51. Silas
51
SILAS
K atia’s downtown office is located on the first floor of the brownstone where she lives. I’ve been here once—the day she hired me. Nothing about her asking me to come here today is sitting well.
Katia is a white, eastern European woman in her late fifties with perfectly silver hair cut in a sleek bob framing powdery white skin. She’s thin to the point of appearing gaunt, but there’s a polish and elegance about her that screams wealth and power. She gives strong dominatrix energy with her black stiletto nails and leather cuffs around both wrists.
Her cool, gray gaze softens as I take the seat opposite her desk. “Silas.” She sighs. “Lovely, lovely man…”
It’s good to see you, too?
“I’m sorry the world has turned into such a dumpster fire.”
“Yeah, well…” So, this isn’t good news. I brace myself for the worst.
“Do you follow politics at all?”
I scowl. I had no idea what this was about coming in, but if it’s something to do with Graham, I’ll be sick. “I try not to.”
“Darling, I wish we all had the luxury of that, but these days, sadly, we do not.
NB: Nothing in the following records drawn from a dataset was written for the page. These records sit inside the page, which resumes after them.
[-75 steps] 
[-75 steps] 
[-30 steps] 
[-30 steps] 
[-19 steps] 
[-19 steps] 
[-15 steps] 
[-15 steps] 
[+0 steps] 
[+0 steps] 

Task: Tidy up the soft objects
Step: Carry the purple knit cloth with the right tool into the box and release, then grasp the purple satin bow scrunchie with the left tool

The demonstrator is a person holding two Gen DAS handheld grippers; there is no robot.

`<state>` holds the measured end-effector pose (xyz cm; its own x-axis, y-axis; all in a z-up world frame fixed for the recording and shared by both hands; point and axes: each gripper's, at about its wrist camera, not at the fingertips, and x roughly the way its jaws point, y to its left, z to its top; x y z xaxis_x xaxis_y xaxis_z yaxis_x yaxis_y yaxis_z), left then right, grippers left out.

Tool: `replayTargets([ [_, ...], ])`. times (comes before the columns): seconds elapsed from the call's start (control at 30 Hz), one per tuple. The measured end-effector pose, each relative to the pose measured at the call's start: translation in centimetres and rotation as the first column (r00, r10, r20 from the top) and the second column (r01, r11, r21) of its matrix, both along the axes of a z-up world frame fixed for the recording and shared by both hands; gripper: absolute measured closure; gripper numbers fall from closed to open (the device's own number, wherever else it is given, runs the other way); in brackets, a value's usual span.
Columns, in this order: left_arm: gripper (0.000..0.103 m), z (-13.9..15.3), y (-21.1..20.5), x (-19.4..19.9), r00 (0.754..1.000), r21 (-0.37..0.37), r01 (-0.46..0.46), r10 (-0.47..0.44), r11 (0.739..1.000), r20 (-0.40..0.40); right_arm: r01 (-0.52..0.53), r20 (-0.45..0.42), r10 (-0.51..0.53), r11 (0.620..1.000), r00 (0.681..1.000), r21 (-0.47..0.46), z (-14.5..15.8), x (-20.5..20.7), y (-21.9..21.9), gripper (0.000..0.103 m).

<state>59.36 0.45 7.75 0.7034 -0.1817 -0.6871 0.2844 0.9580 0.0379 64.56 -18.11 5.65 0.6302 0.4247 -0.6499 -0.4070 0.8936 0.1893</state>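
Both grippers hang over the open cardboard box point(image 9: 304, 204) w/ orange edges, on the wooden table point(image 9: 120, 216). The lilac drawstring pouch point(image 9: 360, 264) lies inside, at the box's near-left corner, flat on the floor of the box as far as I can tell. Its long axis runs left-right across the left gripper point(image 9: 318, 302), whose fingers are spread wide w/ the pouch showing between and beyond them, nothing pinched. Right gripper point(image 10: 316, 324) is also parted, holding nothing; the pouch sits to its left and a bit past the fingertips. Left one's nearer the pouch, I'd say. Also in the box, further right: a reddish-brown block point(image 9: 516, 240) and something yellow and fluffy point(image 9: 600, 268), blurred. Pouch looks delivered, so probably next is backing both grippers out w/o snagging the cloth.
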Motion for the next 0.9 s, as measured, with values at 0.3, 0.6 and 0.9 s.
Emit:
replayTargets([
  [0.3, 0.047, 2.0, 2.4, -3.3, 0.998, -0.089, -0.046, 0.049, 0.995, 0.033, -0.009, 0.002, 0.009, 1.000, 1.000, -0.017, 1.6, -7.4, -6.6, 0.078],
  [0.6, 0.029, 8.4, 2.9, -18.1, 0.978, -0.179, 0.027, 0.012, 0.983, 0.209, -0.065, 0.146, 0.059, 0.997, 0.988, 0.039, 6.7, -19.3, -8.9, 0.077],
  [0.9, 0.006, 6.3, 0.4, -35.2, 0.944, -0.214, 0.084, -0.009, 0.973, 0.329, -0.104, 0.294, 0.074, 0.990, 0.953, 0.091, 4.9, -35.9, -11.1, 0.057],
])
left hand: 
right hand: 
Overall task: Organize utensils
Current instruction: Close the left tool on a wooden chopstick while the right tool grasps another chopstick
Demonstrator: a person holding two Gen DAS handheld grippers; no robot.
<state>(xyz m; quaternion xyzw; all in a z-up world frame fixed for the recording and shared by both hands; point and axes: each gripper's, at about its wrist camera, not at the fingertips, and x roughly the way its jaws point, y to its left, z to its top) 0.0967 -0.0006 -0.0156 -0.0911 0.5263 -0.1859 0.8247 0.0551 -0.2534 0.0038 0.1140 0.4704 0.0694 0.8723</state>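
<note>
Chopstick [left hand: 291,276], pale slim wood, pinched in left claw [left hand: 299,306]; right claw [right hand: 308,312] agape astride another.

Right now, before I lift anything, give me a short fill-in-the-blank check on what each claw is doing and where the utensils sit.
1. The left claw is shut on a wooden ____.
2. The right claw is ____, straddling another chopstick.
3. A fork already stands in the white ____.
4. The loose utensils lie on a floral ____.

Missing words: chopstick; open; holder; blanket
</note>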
The government has seen fit to try and outlaw sex work, and yes, I know it’s already illegal or gray at least, but this is a newer, fresher hell.”
I shift awkwardly and try to follow what she’s saying.
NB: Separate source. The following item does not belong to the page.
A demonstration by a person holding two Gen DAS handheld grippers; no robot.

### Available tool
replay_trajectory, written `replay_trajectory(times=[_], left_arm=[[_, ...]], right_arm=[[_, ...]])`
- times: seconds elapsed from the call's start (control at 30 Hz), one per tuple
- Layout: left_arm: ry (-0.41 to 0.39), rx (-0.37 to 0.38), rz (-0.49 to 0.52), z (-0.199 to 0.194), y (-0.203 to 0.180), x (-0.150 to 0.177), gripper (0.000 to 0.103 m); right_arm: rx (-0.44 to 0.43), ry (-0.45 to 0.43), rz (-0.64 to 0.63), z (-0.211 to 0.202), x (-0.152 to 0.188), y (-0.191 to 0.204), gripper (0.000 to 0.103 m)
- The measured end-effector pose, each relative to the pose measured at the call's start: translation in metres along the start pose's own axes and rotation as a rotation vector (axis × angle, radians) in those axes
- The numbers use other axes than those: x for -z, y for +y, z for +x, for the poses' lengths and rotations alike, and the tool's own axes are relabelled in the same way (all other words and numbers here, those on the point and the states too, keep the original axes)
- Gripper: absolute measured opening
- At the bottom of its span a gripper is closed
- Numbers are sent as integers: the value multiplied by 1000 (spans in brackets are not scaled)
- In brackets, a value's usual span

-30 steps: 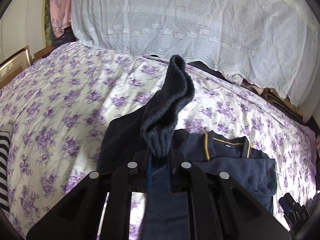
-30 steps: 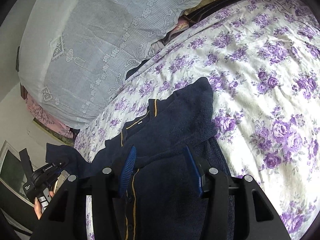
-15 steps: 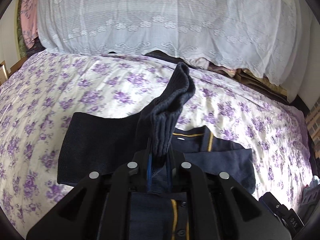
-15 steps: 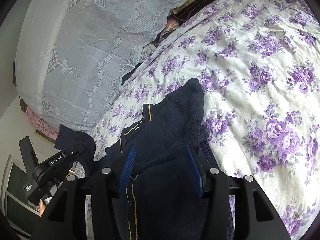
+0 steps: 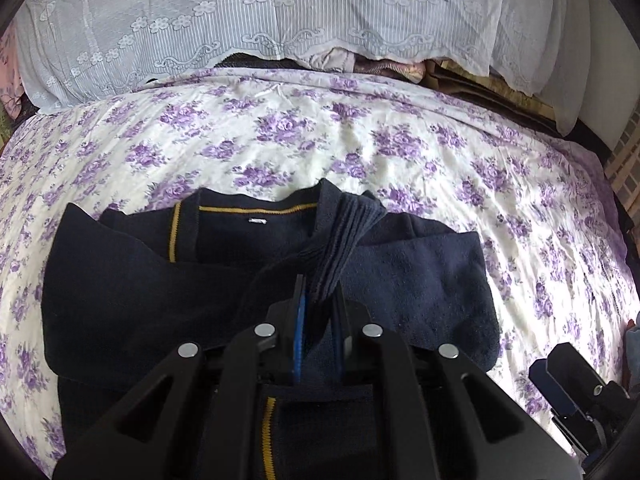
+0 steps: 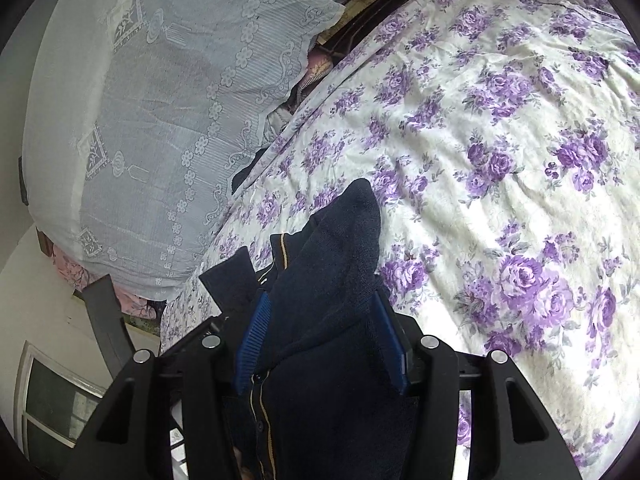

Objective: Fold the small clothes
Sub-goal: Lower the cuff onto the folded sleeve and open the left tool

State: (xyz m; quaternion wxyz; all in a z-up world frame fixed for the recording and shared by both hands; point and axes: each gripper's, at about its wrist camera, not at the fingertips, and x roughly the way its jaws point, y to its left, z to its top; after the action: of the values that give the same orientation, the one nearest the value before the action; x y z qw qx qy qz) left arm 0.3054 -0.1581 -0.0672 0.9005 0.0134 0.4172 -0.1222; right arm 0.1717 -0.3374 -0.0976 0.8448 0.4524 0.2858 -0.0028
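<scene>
Purple flowers cover the white bed sheet [image 5: 360, 148] on the bed, and a big white lace cloth [image 5: 260, 12] hangs over a pile at the back.

On the bed lies a small dark blue knit cardigan with thin yellow trim [image 5: 132, 296]. It is spread flat, with its neck [image 5: 256, 220] pointing away toward the lace cloth and its bottom end near the person. So its long way runs from near to far.

The left hand-held gripper [image 5: 319, 300] is pressed together on the ribbed cuff of a sleeve [image 5: 340, 240]. The cuff lies across the chest of the cardigan, just below the neck. The sleeve looks folded in over the body already.

The right hand-held gripper [image 6: 320, 328] is spread wide. Dark blue cloth sits between its two blue pads [image 6: 254, 328], but they are not squeezing it. I cannot tell if they touch it. This gripper sits over the right side of the cardigan, where a folded shoulder [image 6: 352, 224] sticks up.

I think the next move is to let go of the cuff so it stays flat. The left gripper is the near one for that, since the cuff is right at its tips. Then the bottom end, close to both grippers, could be folded up toward the neck.
</scene>
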Motion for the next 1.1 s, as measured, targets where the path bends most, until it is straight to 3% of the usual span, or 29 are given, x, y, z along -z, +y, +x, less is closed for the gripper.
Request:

“With the new judge in town, I’ve made the decision to close the agency. Effective immediately.”
It feels like she threw a rock at my face. My head jerks. My brain reels as it tries to process how fucked I am.
“Katia, I’m sorry.”
“No, darling, I’m sorry. I can buy a lot of people, but I can’t buy that man. I wouldn’t even dare to try. He’s a real puritan, and felon isn’t a word I’m looking to add to my résumé.”
“So, that’s it? No more clients, no more jobs?”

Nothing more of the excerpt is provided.